▶ _PROMPT_
A complete, exact retyping of the data below is required.
◇ ◇ ◇ ◇
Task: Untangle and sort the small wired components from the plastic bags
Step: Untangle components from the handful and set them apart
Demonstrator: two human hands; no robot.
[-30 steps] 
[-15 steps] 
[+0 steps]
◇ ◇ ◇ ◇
▶ _RESPONSE TO THIS EXERCISE_
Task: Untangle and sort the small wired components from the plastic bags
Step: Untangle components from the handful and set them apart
Demonstrator: two human hands; no robot.
[-30 steps] 
[-15 steps] 
[+0 steps]

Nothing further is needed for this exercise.